Desperate Girls

The Badi Girls

Between 7,000 and 12,000 young girls, aged 9-16, are trafficked each year from Nepal; mainly to India. According to Nepal Monitor/On line journal, 2007, there are more than 200,000 Nepali girls in Indian brothels.

The Dalits(untouchables) are the lowest level in Hindu society, and the Badi community, in Western Nepal, are the lowest of the low.

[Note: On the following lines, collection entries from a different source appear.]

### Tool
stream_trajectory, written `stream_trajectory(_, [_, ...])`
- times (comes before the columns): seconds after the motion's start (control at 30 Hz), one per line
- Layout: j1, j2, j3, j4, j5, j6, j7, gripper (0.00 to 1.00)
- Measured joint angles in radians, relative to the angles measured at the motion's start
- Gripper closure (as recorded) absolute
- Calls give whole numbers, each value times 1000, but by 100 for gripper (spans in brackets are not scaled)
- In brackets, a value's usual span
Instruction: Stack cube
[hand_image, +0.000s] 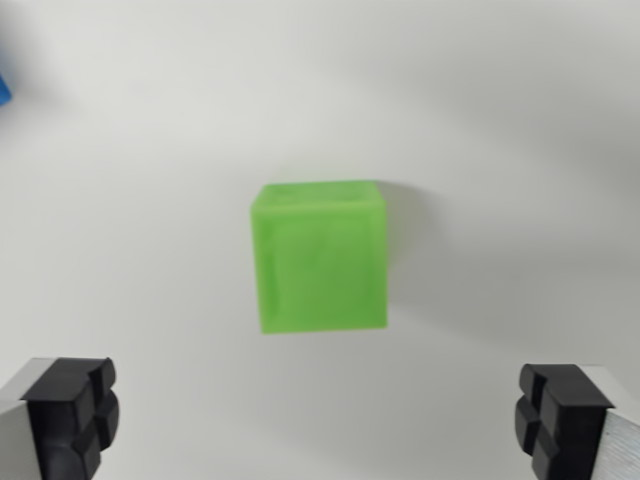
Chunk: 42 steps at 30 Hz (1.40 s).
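A translucent green cube (320, 256) rests on the white surface in the middle of the wrist view, slightly blurred. My gripper (315, 425) hovers above and nearer than the cube, open wide. Its black fingertips show at the lower corners, one finger (70, 415) at the wrist view's left and the other finger (560, 420) at the wrist view's right. Nothing lies between them. The cube sits just beyond the gap, roughly centred between the two fingers.
A small piece of a blue object (4, 90) pokes in at the wrist view's left edge, near the top. White tabletop (500, 120) surrounds the cube on all sides.
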Motion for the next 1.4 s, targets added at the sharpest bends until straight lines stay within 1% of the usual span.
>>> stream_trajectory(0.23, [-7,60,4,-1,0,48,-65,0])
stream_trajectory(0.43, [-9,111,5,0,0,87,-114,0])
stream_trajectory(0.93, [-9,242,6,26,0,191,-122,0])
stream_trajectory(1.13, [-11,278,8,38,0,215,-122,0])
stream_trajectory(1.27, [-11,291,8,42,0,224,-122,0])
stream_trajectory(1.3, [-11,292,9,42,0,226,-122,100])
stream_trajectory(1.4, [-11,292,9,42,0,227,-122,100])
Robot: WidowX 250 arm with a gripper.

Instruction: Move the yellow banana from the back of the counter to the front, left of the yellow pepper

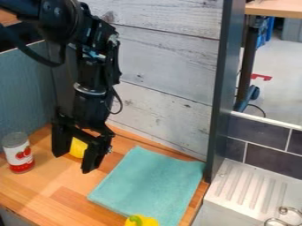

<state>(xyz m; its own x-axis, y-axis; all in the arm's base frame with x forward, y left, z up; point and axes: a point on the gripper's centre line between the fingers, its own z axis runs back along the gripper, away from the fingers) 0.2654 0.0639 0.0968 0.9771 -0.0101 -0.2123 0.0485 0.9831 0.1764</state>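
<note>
Evidently, a wide hand (74, 162) frames a yellow thing (78, 148) beside the can

Clearly spread, the hand's two fingers point down near the wooden counter (35, 190) at its back left, with the yellow thing showing in the gap between them. Whether either finger touches it cannot be told, since part of it is hidden, and its full shape is unclear too.

The likeliest trouble is misalignment: a fingertip coming down on the yellow thing, or nudging it from one side, could roll it or push it towards the plank wall (165, 57). Closing on it off-centre could pinch only an edge and let it slip. A wide swing towards the can (17, 152) might tip it, as it stands near the spread fingers, and a low sweep the other way could ruck up the folded turquoise cloth (147, 183). A second yellow thing, with a green stem (135, 219), lies by the cloth's near edge, where a dragged cloth might shift it.

As for containers, the can is upright, with a red and white label showing red fruit; its contents cannot be seen. Off to the right of the counter is a white sink unit (245, 190) with a ridged draining part, and a curved metal piece (284, 219) sits at its near corner
</note>
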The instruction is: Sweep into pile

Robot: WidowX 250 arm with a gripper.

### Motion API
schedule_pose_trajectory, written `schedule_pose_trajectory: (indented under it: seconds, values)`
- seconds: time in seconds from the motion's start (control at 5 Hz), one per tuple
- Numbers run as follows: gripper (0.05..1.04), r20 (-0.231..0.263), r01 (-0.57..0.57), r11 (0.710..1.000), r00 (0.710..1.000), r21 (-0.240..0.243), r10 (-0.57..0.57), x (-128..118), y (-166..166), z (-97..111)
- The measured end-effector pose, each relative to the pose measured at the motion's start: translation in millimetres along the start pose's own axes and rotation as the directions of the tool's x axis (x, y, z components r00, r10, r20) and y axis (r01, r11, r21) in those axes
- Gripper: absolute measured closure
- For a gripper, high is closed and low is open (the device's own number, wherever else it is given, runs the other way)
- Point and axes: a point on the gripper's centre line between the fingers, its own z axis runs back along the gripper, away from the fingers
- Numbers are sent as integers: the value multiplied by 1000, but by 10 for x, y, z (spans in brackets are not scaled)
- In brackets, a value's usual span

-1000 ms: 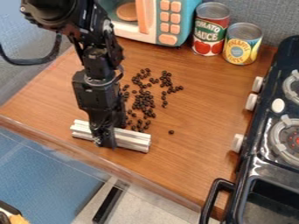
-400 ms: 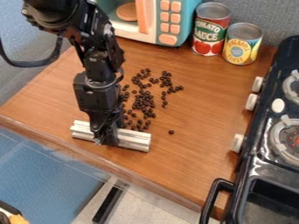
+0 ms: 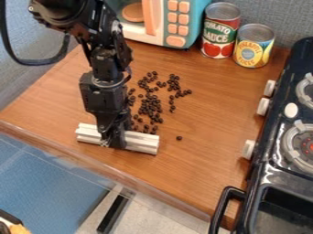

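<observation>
A toy kitchen in what looks like a robotics lab is shown. The kitchen part is suggested by the small black stove [image 3: 272,170], which is fitted with pale knobs [image 3: 248,149] and ringed burners [image 3: 288,148]. Above and left of the stove in the view, a teal-and-white play microwave [image 3: 160,23], a red-labelled can [image 3: 218,34] and a yellow-and-blue-labelled can [image 3: 253,48] are set on a wood-topped bench [image 3: 202,105]. The lab is suggested by the black robot arm [image 3: 105,68] mounted left of the stove, and by the grey textured panel [image 3: 292,18] seen behind the stove.
</observation>
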Motion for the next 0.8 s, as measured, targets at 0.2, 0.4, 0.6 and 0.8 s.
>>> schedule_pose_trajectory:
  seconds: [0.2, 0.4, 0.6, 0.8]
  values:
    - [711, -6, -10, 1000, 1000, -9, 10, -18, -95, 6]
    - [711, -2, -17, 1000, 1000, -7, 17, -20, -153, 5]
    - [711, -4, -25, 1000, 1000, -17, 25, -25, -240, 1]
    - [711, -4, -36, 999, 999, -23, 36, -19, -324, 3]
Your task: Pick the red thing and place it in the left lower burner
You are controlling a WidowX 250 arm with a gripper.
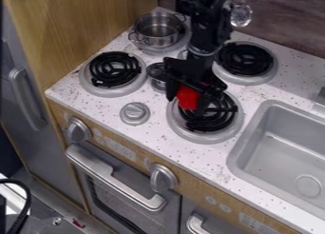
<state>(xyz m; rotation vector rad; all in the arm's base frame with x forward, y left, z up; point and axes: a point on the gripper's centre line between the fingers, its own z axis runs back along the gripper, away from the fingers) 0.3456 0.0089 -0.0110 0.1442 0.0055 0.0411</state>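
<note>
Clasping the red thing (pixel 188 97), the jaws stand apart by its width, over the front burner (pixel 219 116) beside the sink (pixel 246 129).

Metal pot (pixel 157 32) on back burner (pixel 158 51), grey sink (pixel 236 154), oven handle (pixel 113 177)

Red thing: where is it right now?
In the camera view, the red thing is at the gripper, by the left edge of the lower right burner, right of the round knob on the stovetop.
</note>
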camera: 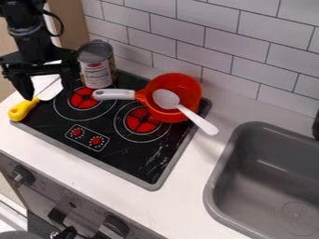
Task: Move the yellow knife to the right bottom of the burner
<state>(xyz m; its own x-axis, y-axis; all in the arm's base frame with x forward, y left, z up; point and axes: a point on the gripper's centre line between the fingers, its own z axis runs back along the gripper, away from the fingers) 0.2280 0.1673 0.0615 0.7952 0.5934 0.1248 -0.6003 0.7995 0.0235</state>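
While my fingers hang spread with nothing pinched in them, my gripper [48, 94] is over the stove's left corner, and the knife [22, 110] lies right there, its yellow handle at the stove's left edge and its pale blade slanting up toward the stove's back. The step in hand, as I judge it, is the grasp. I'd want the handle rather than the blade: it looks thicker and should give my pads more to bite on, where the thin blade could slide or twist out. So I should shift a little toward the stove's front left, turn until my fingers sit on either side of the handle, then go down straight and close gently near its neck, without pressing hard on the stove [128, 156]. The can [96, 67] stands at the stove's back left, close to one of my fingers, so any turn had better be small or made higher up. Once I have it, I should lift before travelling, keep to the stove's front side, away from the pot [177, 86] and spoon [200, 122] at its back right, and lay the knife flat on the bare black at the stove's bottom right.
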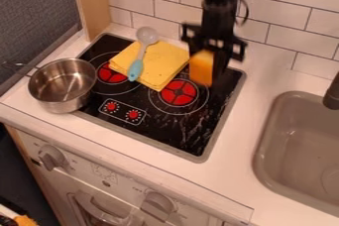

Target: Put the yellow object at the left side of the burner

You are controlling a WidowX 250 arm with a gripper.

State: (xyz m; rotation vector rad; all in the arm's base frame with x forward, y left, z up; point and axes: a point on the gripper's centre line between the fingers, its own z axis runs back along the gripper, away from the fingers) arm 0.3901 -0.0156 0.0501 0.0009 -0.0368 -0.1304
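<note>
Yellow block (201,68), one: held in the closed tool (209,63), at its lower end, over the stove (188,138). Cloth (163,62), yellow, one: near the block, spoon (136,66) on top.

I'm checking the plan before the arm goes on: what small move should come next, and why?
I would carry the orange block a little toward the picture's left, with the claw high. The block seems gripped near the right burner's upper edge, and the yellow cloth, with the spoon on it, lies on that side, so height looks wise.
</note>
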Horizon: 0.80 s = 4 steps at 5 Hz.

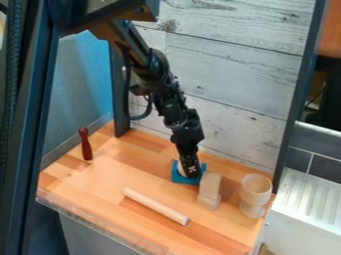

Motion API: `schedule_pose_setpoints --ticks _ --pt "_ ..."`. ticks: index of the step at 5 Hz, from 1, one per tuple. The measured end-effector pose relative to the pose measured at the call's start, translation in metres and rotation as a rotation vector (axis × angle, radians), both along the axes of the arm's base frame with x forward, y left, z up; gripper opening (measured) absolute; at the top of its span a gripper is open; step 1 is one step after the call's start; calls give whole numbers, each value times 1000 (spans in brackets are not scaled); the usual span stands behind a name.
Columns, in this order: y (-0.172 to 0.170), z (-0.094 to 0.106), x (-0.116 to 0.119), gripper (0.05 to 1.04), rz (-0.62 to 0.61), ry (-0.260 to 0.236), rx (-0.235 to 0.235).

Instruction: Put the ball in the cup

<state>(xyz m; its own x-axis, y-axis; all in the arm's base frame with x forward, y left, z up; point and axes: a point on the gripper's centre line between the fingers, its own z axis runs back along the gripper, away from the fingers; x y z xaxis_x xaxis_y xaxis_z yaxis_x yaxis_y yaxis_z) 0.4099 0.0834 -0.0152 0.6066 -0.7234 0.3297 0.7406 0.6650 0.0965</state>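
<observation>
Arm comes in from top left, gripper (192, 170) down at the blue item (177, 177) toward the back of the wood tabletop (216, 236). Pale rounded thing (180, 168) at the gripper's left edge in the picture, mostly hidden; can't tell if it's the ball. Tan block (210, 184) just right of the blue item, touching smaller block (208, 201). Wooden cup (255, 191) upright, right of the blocks. Dowel (156, 205) lies diagonally in front. Dark red handle (86, 144) far left, well apart. Plank wall (233, 74) behind.
</observation>
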Motion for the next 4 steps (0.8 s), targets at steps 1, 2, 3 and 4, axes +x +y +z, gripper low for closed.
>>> schedule_pose_setpoints --ticks 1,2,3,4 --pt "6 2 -1 774 43 19 -41" --pt "9 9 -2 773 105 43 -109" --pt "7 35 -4 773 143 15 -145" --pt "-1 73 -9 773 162 -47 -202"
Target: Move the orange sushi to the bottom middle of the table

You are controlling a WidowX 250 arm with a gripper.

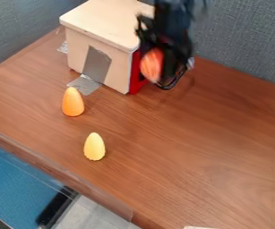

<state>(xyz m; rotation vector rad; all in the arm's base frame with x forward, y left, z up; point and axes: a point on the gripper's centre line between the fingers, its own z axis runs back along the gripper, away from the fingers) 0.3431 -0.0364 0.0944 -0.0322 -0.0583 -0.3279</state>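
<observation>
Jaws of the black gripper point(162, 78) are clamped on the orange sushi point(151, 65), over the far part of the brown table point(205, 147), just beside the wooden house's point(100, 20) red right side. Left and nearer, an orange egg-shaped piece point(73, 102) stands; a yellow egg-shaped piece point(94, 147) stands nearer still, slightly right.

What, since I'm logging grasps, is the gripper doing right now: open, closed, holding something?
Gripper: closed on the striped orange sushi, holding it by the red side of the wooden box.
</observation>
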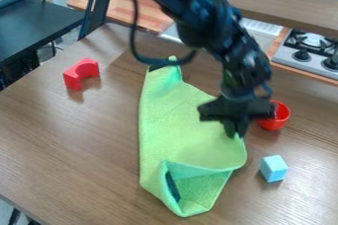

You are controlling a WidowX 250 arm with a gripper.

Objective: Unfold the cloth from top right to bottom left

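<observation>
- The end effector point(235, 131) is at the right edge of the green cloth point(177, 120); I cannot tell how far it is open, or whether it holds the fabric.
- The cloth lies mid-desk point(72, 140), its lower end folded; a shallow grip could slip.
- A wide swing may knock the red cup point(282, 115) just beside.

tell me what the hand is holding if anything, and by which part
Can't be told for sure: the hand is down at the right edge of the green cloth, but whether it grips that edge is unclear.
</observation>
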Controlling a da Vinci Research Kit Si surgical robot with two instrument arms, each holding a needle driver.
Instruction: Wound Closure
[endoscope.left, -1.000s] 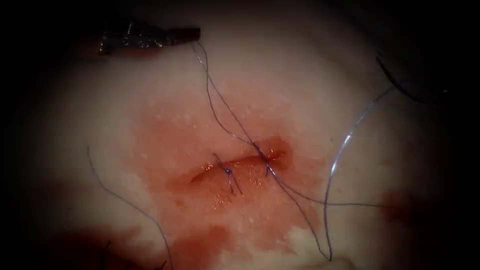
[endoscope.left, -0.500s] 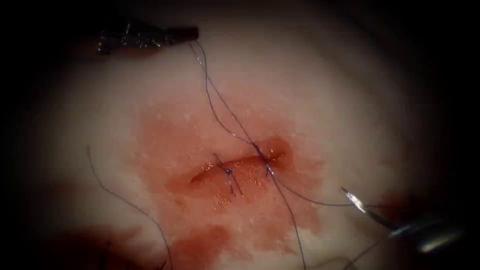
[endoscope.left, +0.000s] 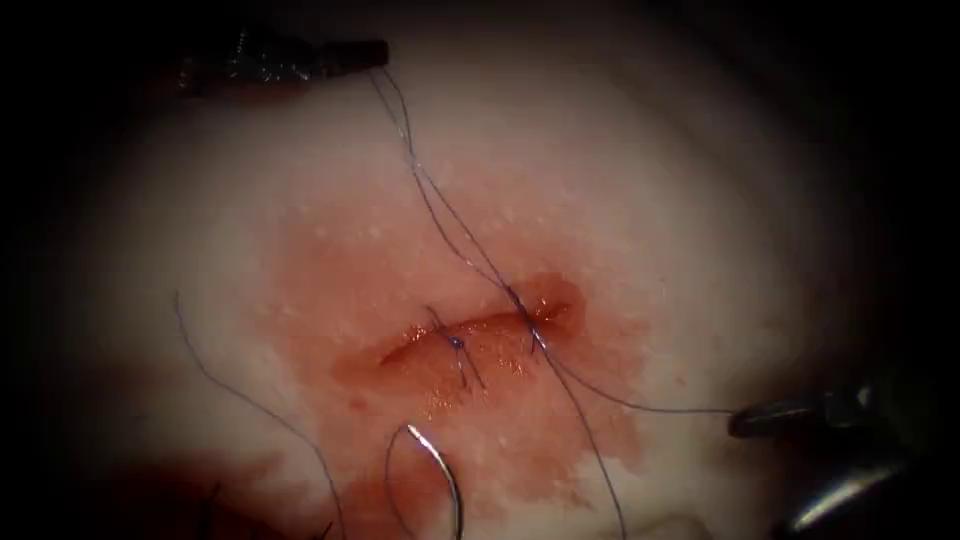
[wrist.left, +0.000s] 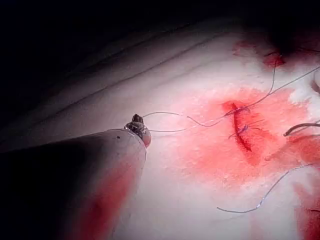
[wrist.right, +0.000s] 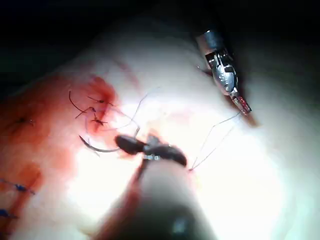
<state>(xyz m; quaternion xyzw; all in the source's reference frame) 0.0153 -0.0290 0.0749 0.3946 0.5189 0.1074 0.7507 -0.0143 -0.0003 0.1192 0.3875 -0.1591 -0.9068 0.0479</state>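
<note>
The cut (endoscope.left: 470, 330) runs across the tissue (endoscope.left: 640, 200) and carries two stitches. My left tool (endoscope.left: 375, 52) is at the far upper left, shut on two thread strands (endoscope.left: 430, 190) that run down to the stitch (endoscope.left: 522, 308) at the cut's right end. In the left wrist view the same tool (wrist.left: 138, 121) holds that thread (wrist.left: 170, 131). The curved needle (endoscope.left: 440, 470) lies free on the tissue in front of the cut, not in it; the needle (wrist.right: 95, 147) lies just beyond my right tool (wrist.right: 150, 149). That right tool (endoscope.left: 765, 475) stands open at the lower right, and a thread (endoscope.left: 650, 408) ends beside its upper jaw.
An older knotted stitch (endoscope.left: 456, 342) with short cut ends sits at the cut's left half. A loose thread (endoscope.left: 230, 390) curves over the tissue at the left. Red fluid (endoscope.left: 420, 420) covers the tissue around and in front of the cut.
My right tool brought the needle down to the lower right, then opened. The needle now lies on the tissue in front of the cut. The left tool has shifted slightly up and left.
</note>
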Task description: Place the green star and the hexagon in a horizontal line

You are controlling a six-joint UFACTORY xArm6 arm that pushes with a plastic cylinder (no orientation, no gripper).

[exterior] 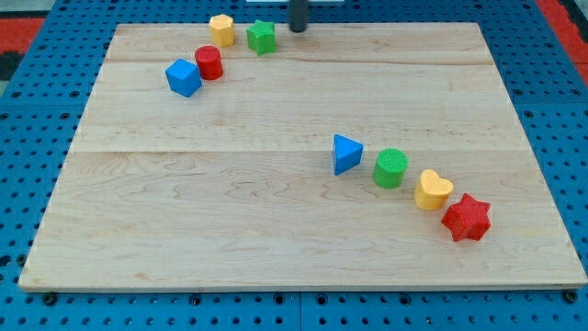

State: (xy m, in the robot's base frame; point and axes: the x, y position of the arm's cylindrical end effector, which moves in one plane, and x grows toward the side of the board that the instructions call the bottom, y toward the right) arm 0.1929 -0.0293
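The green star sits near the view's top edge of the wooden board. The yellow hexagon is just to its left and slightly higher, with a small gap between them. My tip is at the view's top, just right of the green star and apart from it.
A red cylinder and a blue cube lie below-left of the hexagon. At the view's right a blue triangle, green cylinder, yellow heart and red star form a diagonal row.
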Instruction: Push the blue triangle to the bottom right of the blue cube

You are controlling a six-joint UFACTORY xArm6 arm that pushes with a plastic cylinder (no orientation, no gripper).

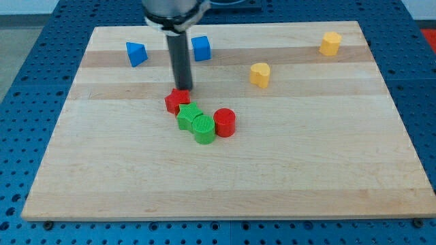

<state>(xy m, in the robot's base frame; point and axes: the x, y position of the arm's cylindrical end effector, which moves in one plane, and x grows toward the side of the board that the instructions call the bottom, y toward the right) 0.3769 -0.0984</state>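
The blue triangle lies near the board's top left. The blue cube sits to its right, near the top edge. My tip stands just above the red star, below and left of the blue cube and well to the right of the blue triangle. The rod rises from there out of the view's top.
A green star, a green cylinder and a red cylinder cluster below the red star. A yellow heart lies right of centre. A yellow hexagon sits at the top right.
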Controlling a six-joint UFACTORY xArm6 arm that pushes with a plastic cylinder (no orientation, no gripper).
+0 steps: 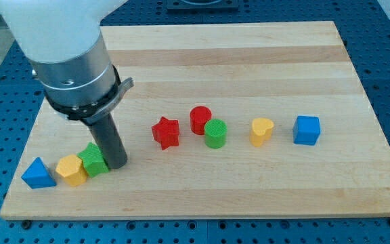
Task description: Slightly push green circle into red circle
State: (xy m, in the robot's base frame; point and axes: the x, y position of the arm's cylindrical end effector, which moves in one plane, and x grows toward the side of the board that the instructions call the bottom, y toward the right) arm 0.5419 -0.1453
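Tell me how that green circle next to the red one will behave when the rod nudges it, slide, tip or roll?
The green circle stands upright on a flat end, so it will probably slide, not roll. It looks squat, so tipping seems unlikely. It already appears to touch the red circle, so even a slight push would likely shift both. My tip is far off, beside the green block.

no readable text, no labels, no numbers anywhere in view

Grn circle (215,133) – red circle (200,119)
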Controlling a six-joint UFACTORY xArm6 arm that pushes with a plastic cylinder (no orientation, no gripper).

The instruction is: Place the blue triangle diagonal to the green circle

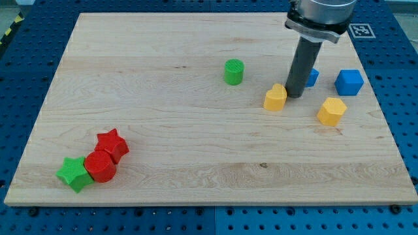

As a displaced hungry people group the Badi community has made sexual subservience a way of life. Young girls from this group “serve” other groups. This has become a tradition and means of livelihood. Many girls, even when they are unwilling, are forced to serve as sex slaves. Family members knowingly sell their daughters to traffickers.

Though prostitution is illegal in Nepal, the industry reportedly has links with highly ranked officials and political leaders. Large groups of girls are taken across the border with many police and government officials being in collusion with traffickers and brothel owners.

Traffickers and related criminals are often protected by political parties, and if arrested, are freed using political power. As a result, there is an underlying distrust of police that has led people not to file cases against traffickers.

Domestic action involves activities of NGO’s and other volunteer groups. These groups are playing a major role to address girl-trafficking and sex slaves issues. Some NGO’s are playing a very important role to improve the situation. From creating social awareness to rescuing and rehabilitation, they are providing services (and relief) to those that need it the most – the likely victims as well as the rescued ones. The Lighthouse foundation is one of these.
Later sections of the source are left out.